PROBLEM TO WORK ON:
Your answer must be the full listing, reproduced exactly, minus any pictures.

Segment Start: INFORMATION SUPPLIED

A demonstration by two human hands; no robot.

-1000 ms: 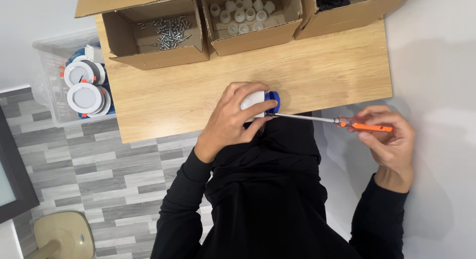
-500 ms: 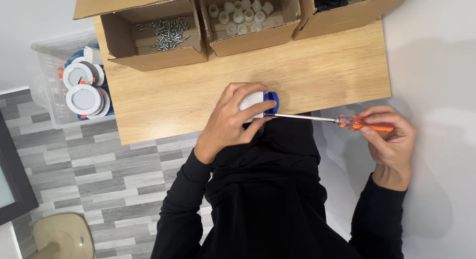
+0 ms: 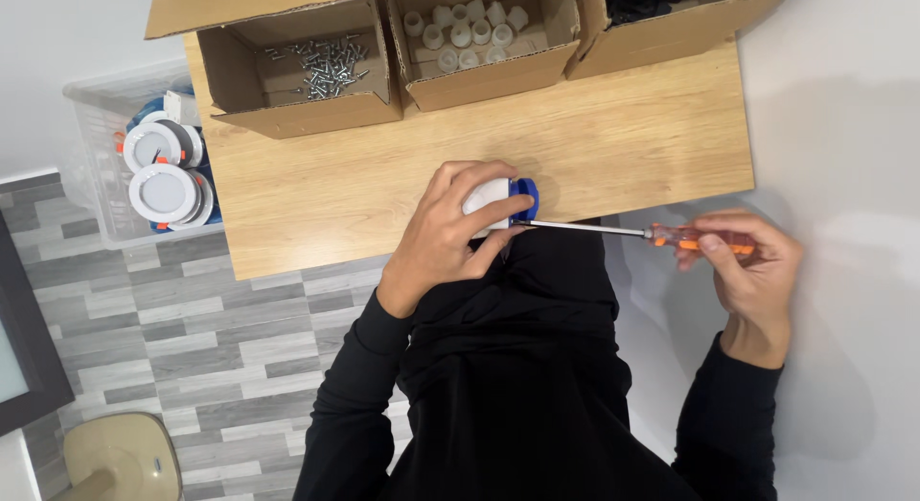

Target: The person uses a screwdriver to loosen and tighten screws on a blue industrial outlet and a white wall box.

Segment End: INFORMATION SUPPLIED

RESPONSE:
A demonstration by two human hands; no robot.

-1000 ms: 
-500 ms: 
+0 ms: 

Target: The person uses a screwdriver to loosen and tighten screws on a blue industrial outlet and a white wall box.

The answer is now complete.